> PROBLEM TO SOLVE:
The answer required is how many lines of the following entries contain the word "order", with no other words.

> Collection entries:
>>>
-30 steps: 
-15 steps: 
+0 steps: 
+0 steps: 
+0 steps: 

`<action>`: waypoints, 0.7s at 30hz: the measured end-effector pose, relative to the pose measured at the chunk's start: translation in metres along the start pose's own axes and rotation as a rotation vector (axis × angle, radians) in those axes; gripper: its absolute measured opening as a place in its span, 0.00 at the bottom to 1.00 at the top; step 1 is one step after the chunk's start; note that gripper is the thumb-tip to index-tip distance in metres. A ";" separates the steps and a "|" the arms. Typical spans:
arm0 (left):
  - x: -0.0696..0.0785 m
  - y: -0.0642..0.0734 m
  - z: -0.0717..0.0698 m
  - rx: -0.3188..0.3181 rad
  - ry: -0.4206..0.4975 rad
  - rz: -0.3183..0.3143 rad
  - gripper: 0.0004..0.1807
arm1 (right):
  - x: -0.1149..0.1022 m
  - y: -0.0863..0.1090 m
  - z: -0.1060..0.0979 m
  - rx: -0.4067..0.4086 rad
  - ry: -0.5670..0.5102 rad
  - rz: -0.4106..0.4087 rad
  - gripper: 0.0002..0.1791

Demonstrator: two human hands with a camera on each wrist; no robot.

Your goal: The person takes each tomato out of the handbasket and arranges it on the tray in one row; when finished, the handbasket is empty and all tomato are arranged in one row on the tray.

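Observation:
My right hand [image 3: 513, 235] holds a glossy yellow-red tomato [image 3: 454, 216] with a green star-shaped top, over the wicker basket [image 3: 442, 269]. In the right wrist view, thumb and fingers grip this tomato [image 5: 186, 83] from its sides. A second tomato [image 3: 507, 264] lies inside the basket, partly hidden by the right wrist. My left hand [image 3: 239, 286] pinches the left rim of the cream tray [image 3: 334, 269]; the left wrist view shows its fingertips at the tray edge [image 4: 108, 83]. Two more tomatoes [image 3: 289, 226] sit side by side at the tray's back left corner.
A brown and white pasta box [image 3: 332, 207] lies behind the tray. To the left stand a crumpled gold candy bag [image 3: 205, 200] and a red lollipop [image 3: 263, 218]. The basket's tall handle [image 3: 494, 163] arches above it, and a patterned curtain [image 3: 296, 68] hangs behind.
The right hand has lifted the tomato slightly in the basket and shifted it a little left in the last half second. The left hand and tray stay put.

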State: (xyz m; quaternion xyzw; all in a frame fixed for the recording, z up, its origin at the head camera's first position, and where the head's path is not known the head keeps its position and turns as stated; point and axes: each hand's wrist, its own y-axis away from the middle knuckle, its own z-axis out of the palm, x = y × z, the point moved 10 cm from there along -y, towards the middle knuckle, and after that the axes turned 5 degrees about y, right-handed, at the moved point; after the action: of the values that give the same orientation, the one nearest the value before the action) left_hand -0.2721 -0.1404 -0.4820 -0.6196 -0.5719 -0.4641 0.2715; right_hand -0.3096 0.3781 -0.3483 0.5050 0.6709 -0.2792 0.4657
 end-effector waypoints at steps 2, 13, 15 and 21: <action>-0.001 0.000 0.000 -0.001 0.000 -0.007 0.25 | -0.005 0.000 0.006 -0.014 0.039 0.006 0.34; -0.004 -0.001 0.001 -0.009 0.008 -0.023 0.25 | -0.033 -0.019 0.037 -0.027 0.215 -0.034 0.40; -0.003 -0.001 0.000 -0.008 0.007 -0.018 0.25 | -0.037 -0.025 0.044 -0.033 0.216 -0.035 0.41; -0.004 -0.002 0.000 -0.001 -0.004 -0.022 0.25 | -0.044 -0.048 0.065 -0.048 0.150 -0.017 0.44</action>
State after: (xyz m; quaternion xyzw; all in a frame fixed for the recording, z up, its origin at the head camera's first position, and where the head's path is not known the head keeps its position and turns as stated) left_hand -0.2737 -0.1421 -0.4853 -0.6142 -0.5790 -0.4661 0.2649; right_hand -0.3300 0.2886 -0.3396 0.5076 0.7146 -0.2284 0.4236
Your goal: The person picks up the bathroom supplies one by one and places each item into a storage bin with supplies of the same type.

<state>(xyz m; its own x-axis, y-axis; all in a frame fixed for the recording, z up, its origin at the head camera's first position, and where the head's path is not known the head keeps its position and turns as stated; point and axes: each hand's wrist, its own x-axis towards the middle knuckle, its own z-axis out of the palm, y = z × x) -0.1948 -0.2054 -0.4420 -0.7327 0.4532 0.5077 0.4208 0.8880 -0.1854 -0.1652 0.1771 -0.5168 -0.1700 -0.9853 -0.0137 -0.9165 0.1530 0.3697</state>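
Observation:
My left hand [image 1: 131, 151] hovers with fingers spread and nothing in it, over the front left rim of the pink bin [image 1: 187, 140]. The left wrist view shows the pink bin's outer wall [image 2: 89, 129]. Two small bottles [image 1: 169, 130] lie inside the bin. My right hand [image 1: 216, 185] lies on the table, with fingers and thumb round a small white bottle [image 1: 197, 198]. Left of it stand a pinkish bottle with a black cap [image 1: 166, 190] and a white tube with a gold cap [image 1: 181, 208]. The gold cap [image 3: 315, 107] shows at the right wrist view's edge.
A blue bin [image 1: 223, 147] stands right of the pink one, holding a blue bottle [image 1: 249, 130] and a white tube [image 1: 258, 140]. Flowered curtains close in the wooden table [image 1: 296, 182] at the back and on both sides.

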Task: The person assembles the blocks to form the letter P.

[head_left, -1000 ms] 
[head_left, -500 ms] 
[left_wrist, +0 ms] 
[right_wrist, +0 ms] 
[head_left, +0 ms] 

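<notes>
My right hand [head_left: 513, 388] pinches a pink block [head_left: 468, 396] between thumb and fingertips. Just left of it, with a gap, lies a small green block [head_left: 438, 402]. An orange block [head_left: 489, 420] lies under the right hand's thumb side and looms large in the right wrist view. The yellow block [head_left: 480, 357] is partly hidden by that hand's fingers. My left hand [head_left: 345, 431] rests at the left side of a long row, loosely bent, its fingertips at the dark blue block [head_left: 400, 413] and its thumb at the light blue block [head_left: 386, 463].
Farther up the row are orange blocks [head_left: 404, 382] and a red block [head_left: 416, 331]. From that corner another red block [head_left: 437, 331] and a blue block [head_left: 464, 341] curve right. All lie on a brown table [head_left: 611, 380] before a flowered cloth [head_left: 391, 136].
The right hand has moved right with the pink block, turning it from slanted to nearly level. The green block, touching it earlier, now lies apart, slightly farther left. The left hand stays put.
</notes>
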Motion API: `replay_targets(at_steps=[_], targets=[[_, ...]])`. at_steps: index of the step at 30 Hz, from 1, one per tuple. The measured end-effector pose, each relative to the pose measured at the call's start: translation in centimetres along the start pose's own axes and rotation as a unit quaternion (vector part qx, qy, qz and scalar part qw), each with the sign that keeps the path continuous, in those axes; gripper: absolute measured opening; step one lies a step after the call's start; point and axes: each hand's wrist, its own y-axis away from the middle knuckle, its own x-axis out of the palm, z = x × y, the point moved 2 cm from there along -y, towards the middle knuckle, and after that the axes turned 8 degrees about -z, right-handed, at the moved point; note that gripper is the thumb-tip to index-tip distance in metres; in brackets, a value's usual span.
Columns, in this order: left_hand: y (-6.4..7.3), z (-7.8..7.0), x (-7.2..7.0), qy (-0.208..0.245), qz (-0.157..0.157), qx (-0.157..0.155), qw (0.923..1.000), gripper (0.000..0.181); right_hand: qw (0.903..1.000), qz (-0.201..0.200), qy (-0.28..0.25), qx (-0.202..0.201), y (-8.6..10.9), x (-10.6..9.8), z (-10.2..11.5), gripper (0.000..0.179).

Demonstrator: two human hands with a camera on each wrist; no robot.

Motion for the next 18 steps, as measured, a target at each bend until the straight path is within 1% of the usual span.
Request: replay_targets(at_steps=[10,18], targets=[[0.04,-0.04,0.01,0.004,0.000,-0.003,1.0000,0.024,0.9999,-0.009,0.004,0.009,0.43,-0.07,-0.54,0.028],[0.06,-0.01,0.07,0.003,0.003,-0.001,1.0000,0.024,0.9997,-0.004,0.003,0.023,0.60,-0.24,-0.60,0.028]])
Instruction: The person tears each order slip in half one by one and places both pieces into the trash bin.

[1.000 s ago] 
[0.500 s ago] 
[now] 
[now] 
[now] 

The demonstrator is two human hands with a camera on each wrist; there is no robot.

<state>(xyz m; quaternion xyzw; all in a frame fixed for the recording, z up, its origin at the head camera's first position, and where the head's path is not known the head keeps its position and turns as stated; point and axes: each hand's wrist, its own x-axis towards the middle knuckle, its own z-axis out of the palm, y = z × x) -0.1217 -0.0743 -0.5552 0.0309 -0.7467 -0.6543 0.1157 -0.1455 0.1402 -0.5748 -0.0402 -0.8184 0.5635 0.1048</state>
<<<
> ANSWER FOR THIS EXERCISE:
2